- [Problem description]: From the listing below, output only the lines starting at the line that has "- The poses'" and ending at the line that has "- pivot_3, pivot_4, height", exactly as they appear, ends included.

- [Data provided]:
>>>>
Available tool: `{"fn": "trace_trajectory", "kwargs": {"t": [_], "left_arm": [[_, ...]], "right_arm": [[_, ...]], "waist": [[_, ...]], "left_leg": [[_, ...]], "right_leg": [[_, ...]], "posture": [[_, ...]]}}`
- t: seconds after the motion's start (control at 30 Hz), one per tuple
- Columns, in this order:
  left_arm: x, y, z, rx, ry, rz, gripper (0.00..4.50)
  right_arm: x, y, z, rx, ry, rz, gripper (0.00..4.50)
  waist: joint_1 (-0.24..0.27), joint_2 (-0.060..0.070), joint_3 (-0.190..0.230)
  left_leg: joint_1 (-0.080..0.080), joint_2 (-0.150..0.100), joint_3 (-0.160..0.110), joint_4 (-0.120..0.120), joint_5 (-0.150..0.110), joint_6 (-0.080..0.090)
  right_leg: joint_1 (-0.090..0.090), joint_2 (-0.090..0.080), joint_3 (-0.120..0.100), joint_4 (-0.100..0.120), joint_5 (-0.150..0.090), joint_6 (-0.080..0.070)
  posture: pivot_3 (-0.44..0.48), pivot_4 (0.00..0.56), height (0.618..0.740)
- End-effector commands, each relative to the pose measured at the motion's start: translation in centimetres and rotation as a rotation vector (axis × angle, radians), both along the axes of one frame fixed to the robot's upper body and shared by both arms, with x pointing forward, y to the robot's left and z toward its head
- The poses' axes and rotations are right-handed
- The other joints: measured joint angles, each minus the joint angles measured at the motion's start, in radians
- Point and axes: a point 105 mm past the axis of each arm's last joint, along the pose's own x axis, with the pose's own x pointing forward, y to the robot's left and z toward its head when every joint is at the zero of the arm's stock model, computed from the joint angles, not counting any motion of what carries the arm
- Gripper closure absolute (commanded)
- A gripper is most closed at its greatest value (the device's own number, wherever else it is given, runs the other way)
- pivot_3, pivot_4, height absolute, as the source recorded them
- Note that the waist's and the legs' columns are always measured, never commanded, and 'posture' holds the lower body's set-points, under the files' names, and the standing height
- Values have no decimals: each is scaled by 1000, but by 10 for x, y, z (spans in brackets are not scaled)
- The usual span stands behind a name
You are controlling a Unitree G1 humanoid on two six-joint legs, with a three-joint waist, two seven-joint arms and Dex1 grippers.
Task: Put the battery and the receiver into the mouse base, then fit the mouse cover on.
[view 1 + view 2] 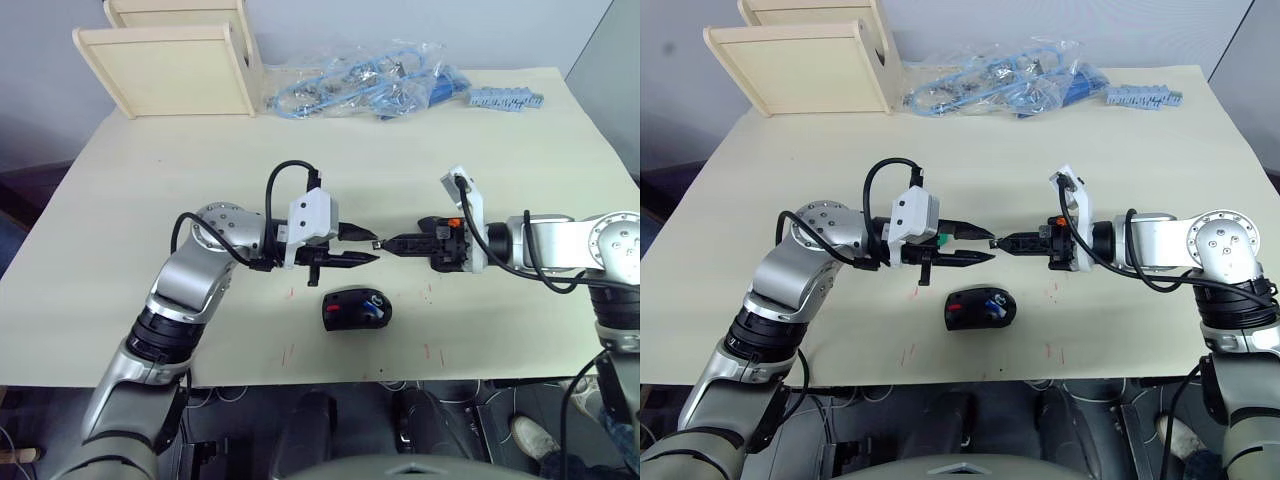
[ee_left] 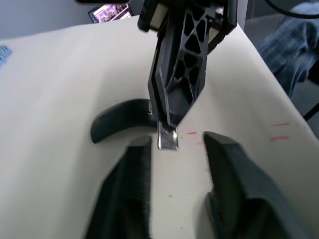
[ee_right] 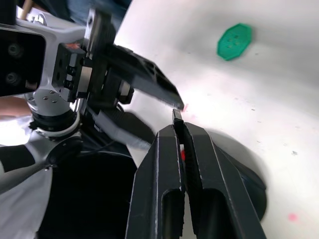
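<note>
Right fingers (image 3: 172, 164) clamped — probably on receiver (image 2: 167, 140)

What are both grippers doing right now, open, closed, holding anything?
Left gripper: open, holding nothing.
Right gripper: shut on the small flat silver-tipped receiver, held out between the left fingers.

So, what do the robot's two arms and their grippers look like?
Both arms have silver-grey rounded segments with black joints and looping black cables. The left gripper has a white housing and two black fingers with triangular cut-outs. The right gripper has black fingers, a white bracket and a small orange mark.
</note>
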Motion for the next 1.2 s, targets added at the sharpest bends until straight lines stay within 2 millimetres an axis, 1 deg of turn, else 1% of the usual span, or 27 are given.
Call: {"fn": "trace_trajectory", "kwargs": {"t": [0.03, 0.1, 0.13, 0.23, 0.37, 0.47, 0.63, 0.77, 0.83, 0.9, 1.1, 1.2], "left_arm": [[-10, 5, 14, -59, 40, 11, 1001], [-14, 8, 13, -72, 80, 23, 152], [-16, 10, 13, -78, 98, 30, 17], [-22, 17, 7, -76, 146, 43, 17], [-34, 31, -17, -30, 203, 69, 17], [-39, 34, -29, -7, 209, 77, 17], [-42, 34, -46, 32, 207, 80, 17], [-43, 32, -52, 44, 206, 78, 17], [-42, 30, -64, 77, 188, 72, 17], [-40, 27, -70, 92, 174, 65, 17], [-40, 27, -77, 129, 161, 33, 17], [-34, 25, -79, 143, 136, 41, 17]], "right_arm": [[-6, -3, 14, -11, -56, 32, 4500], [-8, -6, 16, -28, -63, 36, 4500], [-8, -8, 17, -37, -66, 38, 4500], [-12, -14, 18, -85, -79, 48, 4500], [-20, -28, 23, -166, -101, 63, 4500], [-26, -35, 24, -204, -110, 71, 4500], [-34, -42, 24, -288, -145, 90, 4500], [-39, -44, 24, -303, -150, 102, 4500], [-47, -45, 24, -333, -165, 121, 4500], [-52, -45, 23, -350, -171, 131, 4500], [-58, -48, 20, -356, -163, 123, 4500], [-59, -48, 19, -357, -160, 113, 4500]], "waist": [[0, 0, 0], [-1, 0, 0], [-1, 0, 0], [-1, 0, 0], [1, 1, 0], [2, 0, 1], [5, 1, 1], [5, 1, 1], [5, 1, 1], [5, 1, 1], [5, 0, 2], [4, 0, 2]], "left_leg": [[0, 0, 0, 0, 0, 0], [0, 0, 0, 0, 0, 0], [0, 0, 0, 0, 0, 0], [0, 0, 0, 0, 0, 0], [0, 0, 0, 0, 0, 0], [0, 0, 1, 0, 0, 0], [0, 0, 1, 0, 0, 0], [0, 0, 1, -1, 0, 0], [0, 0, 1, 0, 0, 0], [0, 0, 1, -1, 0, 0], [0, 0, 1, -1, 0, 0], [0, 1, 1, -1, 0, 0]], "right_leg": [[0, 0, 0, 0, 0, 0], [0, 0, 0, 0, 0, 0], [0, 0, 0, 0, 0, 0], [0, 0, 0, 0, 0, 0], [0, 0, 0, -1, 0, 0], [0, 0, 0, -1, 0, 0], [0, 0, 0, -1, 0, 0], [0, 0, 0, -1, 0, 0], [0, 0, 0, -1, 0, 0], [0, 0, 0, -1, 0, 0], [0, 0, 1, -1, 0, 0], [0, 0, 1, -1, 0, 0]], "posture": [[0, 150, 740], [0, 150, 740], [0, 150, 740], [0, 150, 740], [0, 150, 740], [0, 150, 740], [0, 150, 740], [0, 150, 740], [0, 150, 740], [0, 150, 740], [0, 150, 740], [0, 150, 740]]}}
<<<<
- [Answer]:
- The poses' axes and rotations are right-handed
- The other joints: measured joint angles, each minus the joint angles measured at the motion's start, in radians
- Point and axes: a point 105 mm past the axis of each arm's last joint, along the pose's own x axis, with the pose's own x pointing forward, y to the robot's left and z toward its head when every joint is at the zero of the arm's stock model, computed from the joint angles, not counting any motion of what carries the arm
- Gripper closure absolute (commanded)
- A gripper is most closed at its greatest value (the device's own number, wherever else it is given, runs the other way)
- pivot_3, pivot_4, height absolute, as the source recorded them

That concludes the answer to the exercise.